Experiments performed by Ediger in the 1990s revealed an abstruse but seminal property of glassy materials known as spatially heterogeneous dynamics. Although it would be reasonable to assume that the molecules in materials approaching glass-transition temperatures should slow down uniformly, Ediger found that small collections of molecules in the materials still buzz around quickly, while neighboring clumps, only nanometers away, barely move. This strange behavior is still puzzling, but its inclusion in the framework of glassy dynamics is crucial to the field.
Theorists had predicted the spatial heterogeneity phenomenon, but Ediger’s work was the first to provide solid evidence for this behavior experimentally. Ediger’s comprehensive review on the subject has garnered nearly 1,000 citations.
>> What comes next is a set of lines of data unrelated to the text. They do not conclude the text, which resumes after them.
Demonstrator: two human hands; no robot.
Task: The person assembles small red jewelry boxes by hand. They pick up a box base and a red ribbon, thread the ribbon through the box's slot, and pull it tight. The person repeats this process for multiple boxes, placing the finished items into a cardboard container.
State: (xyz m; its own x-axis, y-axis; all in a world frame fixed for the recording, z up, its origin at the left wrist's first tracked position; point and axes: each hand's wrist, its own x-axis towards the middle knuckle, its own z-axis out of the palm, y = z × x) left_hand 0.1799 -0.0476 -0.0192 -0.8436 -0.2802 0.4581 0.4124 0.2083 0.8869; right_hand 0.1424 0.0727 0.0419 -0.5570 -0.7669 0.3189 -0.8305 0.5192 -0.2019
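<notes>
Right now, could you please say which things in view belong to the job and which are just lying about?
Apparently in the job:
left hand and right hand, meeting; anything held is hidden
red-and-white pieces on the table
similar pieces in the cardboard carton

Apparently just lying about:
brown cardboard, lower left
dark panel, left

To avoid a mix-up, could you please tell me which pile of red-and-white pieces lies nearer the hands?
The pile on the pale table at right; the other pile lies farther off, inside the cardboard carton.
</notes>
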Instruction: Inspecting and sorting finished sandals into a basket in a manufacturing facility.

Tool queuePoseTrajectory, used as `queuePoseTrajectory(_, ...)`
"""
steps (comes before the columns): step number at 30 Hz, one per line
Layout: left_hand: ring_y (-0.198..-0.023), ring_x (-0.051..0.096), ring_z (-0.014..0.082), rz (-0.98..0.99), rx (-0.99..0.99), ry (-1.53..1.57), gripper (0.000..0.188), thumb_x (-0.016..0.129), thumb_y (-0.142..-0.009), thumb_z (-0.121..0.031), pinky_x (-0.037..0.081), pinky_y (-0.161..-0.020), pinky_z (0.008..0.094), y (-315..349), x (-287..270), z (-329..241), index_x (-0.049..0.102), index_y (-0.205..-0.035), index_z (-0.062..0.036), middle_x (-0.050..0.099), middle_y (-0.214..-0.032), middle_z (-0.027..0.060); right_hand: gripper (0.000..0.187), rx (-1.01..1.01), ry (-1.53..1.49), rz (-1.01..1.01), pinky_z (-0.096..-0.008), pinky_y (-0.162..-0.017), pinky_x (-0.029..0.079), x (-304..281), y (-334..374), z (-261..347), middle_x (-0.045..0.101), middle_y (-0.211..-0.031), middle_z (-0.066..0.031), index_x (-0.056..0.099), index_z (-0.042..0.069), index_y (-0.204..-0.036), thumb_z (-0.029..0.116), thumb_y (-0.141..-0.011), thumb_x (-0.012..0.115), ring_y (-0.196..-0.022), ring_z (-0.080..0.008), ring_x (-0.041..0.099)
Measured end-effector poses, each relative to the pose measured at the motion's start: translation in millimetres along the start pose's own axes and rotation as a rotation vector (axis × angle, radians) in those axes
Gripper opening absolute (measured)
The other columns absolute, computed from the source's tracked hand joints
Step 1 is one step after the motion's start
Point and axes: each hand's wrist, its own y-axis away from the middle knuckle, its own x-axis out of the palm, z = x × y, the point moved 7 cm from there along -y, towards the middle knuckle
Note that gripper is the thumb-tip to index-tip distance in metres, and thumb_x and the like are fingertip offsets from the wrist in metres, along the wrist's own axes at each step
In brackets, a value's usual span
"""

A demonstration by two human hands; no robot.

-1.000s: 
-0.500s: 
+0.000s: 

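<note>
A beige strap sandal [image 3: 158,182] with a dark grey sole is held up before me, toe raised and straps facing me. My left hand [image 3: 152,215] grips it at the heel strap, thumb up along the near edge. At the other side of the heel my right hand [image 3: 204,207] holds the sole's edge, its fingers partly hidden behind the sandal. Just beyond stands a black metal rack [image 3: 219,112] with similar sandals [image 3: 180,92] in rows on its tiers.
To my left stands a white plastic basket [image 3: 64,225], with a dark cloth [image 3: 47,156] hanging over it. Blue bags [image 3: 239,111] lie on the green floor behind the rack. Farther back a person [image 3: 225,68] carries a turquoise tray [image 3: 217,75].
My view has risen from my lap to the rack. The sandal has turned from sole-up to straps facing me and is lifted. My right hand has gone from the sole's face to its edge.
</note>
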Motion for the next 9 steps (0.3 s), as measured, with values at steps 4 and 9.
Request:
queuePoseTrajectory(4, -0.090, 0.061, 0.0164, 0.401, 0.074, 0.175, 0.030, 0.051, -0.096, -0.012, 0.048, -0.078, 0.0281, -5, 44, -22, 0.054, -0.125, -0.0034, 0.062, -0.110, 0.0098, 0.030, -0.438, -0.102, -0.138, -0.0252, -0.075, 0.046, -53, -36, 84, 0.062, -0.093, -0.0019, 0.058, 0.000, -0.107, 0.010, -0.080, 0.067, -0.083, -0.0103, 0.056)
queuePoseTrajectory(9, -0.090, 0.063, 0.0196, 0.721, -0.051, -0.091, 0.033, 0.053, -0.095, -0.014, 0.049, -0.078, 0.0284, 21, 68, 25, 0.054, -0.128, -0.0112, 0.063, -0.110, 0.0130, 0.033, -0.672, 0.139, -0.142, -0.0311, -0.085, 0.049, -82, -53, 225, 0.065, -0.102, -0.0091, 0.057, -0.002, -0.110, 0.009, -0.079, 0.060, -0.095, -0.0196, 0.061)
Spatial heterogeneity behavior is “now widely recognized as one of the canonical signatures of glassy dynamics,” notes Pablo G. Debenedetti, a chemical and biological engineering professor at Princeton University.
In 2007, Ediger’s group achieved another breakthrough: The team developed a method for preparing extremely stable glasses of organic compounds via thin-film vapor deposition. The Ediger group’s key step was to reduce the substrate temperature to 50 K below the compound’s glass-transition temperature. This allowed the deposited, vibrating molecules to rearrange at the surface and form very low energy states. By comparison, as many point out, traditional methods of simply cooling these molecules to their glass-transition temperature and waiting for all the molecules to find these low energy states would take 1,000 years.
Ediger, 55, received his bachelor’s degree in chemistry and mathematics in 1979 at Bethel College in North Newton, Kan. After receiving his Ph.D. at Stanford University in 1984, he embarked on his academic career at UW Madison, where he has remained ever since.
He is a fellow of the American Association for the Advancement of Science and the American Physical Society. His awards include the American Physical Society’s John H. Dillon Medal in 1993 and the National Science Foundation Division of Materials Research’s Special Creativity Award in 2006.
Ediger will present the award address before the ACS Division of Physical Chemistry.